In 2011, he began the season as the nickel corner, since cornerback Leigh Bodden had returned from the injured reserve list, but regained the starting role early in the season. He led the NFL with seven interceptions for the 2011 season.

At the end of the 2011 season, Arrington and the Patriots appeared in Super Bowl XLVI. He started in the game, but the Patriots lost to the New York Giants by a score of 21–17.

In 2013, Arrington signed with the Patriots after agreeing in principle on a four-year deal.

In 2014, Arrington did not record an interception, but scored two touchdowns on special teams, returning a fumbled kickoff return nine yards against the Cincinnati Bengals in Week 5 and a blocked field goal 62 yards against the Miami Dolphins in Week 15. Arrington earned a Super Bowl ring as the Patriots defeated the Seattle Seahawks 28–24 in Super Bowl XLIX. During that game, Arrington was benched and replaced by eventual Super Bowl hero Malcolm Butler.

On May 11, 2015, Arrington was released by the Patriots.

===Baltimore Ravens===
On May 13, 2015, Arrington signed a three-year contract with the Baltimore Ravens. He played in 15 games with four starts in 2015, recording 28 tackles, three passes defensed and a forced fumble.

In 2016, Arrington suffered a concussion in the first preseason game and was placed on injured reserve on August 29, 2016, missing the entire season.

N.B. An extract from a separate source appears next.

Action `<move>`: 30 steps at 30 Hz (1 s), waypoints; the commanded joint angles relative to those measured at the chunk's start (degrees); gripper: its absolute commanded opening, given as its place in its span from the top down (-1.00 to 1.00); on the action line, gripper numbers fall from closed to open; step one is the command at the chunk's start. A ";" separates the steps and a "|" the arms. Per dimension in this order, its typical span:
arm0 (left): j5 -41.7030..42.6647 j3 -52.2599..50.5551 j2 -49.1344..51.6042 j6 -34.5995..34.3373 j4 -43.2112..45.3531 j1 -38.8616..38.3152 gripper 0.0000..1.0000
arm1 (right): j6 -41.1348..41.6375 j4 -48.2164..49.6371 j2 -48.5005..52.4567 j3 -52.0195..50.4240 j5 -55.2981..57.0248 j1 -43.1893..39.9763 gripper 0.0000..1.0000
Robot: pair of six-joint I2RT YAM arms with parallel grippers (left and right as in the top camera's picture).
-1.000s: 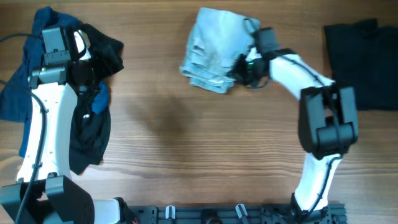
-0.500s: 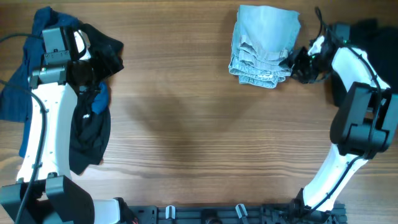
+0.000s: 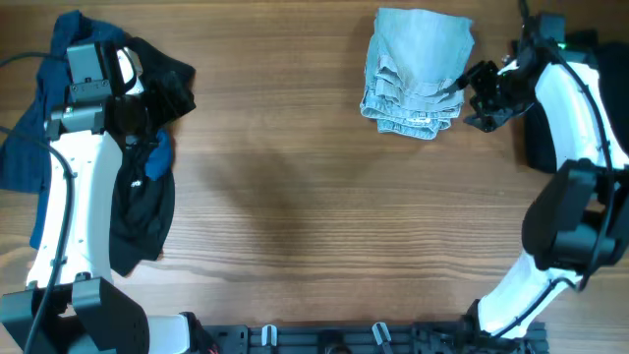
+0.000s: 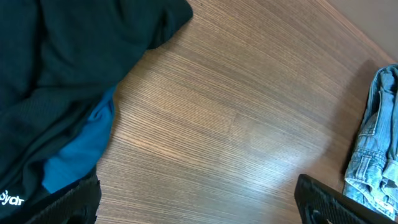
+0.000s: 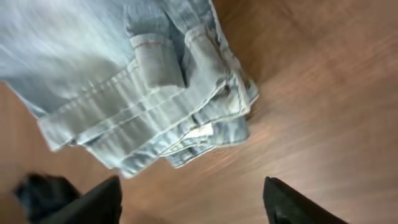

On June 5, 2017, Arrington was released by the Ravens after a failed physical.

==NFL career statistics==

| Year | Team | GP | Tackles |  |  |  | Fumbles |  |  | Interceptions |  |  |  |  |  |
| Cmb | Solo | Ast | Sck | FF | FR | Yds | Int | Yds | Avg | Lng | TD | PD |
| 2009 | TB | 1 | 0 | 0 | 0 | 0.0 | 0 | 0 | 0 | 0 | 0 | 0.0 | 0 | 0 | 0 |
| NE | 8 | 18 | 14 | 4 | 0.0 | 0 | 0 | 0 | 0 | 0 | 0.0 | 0 | 0 | 0 |
| 2010 | NE | 16 | 71 | 60 | 11 | 0.0 | 0 | 0 | 0 | 1 | 36 | 36.0 | 36 | 1 | 5 |
| 2011 | NE | 16 | 88 | 66 | 22 | 0.0 | 0 | 1 | 0 | 7 | 92 | 13.1 | 28 | 0 | 15 |
| 2012 | NE | 16 | 74 | 62 | 12 | 0.0 | 1 | 1 | 0 | 0 | 0 | 0.0 | 0 | 0 | 11 |
| 2013 | NE | 16 | 62 | 48 | 14 | 2.0 | 2 | 0 | 0 | 1 | 5 | 5.0 | 5 | 0 | 12 |
| 2014 | NE | 16 | 39 | 33 | 6 | 1.0 | 2 | 0 | 0 | 0 | 0 | 0.0 | 0 | 0 | 4 |
| 2015 | BAL | 15 | 28 | 22 | 6 | 0.0 | 1 | 0 | 0 | 0 | 0 | 0.0 | 0 | 0 | 3 |
| Total |  | 104 | 380 | 305 | 75 | 3.0 | 6 | 2 | 0 | 9 | 133 | 14.8 | 36 | 1 | 50 |

==Personal life==
On March 17, 2012, Arrington married his girlfriend, VaShonda Murphy. They had their first child, almost exactly a year later, on March 16, 2013. On December 28, 2014, the two had their second son.